Cloudflare, founded in 2009, is probably best known as a company that provides infrastructure and security services for websites, particularly protection against distributed denial-of-service (DDoS) attacks and other malicious traffic.
Instead of simply blocking bots, Cloudflare's new system lures them into a "maze" of realistic-looking but irrelevant pages, wasting the crawler's computing resources. The approach is a notable shift from the standard block-and-defend strategy used by most website protection services. Cloudflare says blocking bots sometimes backfires because it alerts the crawler's operators that they've been detected.
California bill would force ISPs to offer 100Mbps plans for $15 a month
A proposed state law in California would force Internet service providers to offer $15 monthly plans to people with low incomes. The bill is similar to a New York law that took effect in January but has a higher minimum speed requirement: The proposed $15 plans for low-income California residents would have to come with download speeds of 100Mbps and upload speeds of 20Mbps.
Broadband lobby groups fear that many states will enact such requirements after New York won a multiyear court battle to enforce its law. The Supreme Court has rejected telecom industry challenges to the New York law twice.

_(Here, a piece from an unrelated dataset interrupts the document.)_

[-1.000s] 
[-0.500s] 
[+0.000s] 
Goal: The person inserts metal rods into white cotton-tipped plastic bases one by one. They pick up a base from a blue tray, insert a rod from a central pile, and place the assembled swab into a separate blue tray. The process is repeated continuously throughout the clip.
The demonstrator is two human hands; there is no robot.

The California bill was proposed in January by Democratic Assemblymember Tasha Boerner, but the original version simply declared an intent to require affordable home Internet service and contained no specifics on required speeds or prices. The requirement for specific speeds and a $15 price is being added to the bill with an amendment that was provided to Ars today by Boerner's office. The amendment should be in the official record by early next week, a Boerner spokesperson said.
Italy demands Google poison DNS under strict Piracy Shield law
Italy is using its Piracy Shield law to go after Google, with a court ordering the Internet giant to immediately begin poisoning its public DNS servers. This is just the latest phase of a campaign that has also targeted Italian ISPs and other international firms like Cloudflare. The goal is to prevent illegal football streams, but the effort has already caused collateral damage. Regardless, Italy's communication regulator praises the ruling and hopes to continue sticking it to international tech firms.
The Court of Milan issued this ruling in response to a complaint that Google failed to block pirate websites after they were identified by the national communication regulator, known as AGCOM. The court found that the sites in question were involved in the illegal streaming of Serie A football matches, which has been a focus of anti-piracy crusaders in Italy for years. Since Google offers a public DNS service, it is subject to the site-blocking law.
Piracy Shield is often labeled as draconian by opponents because blocking content via DNS is messy. It blocks the entire domain, which has led to confusion when users rely on popular platforms to distribute pirated content. Just last year, Italian ISPs briefly blocked the entire Google Drive domain because someone, somewhere used it to share copyrighted material. This is often called DNS poisoning or spoofing in the context of online attacks, and the outcome is the same if it's being done under legal authority: a DNS record is altered to prevent someone typing a domain name from being routed to the correct IP address.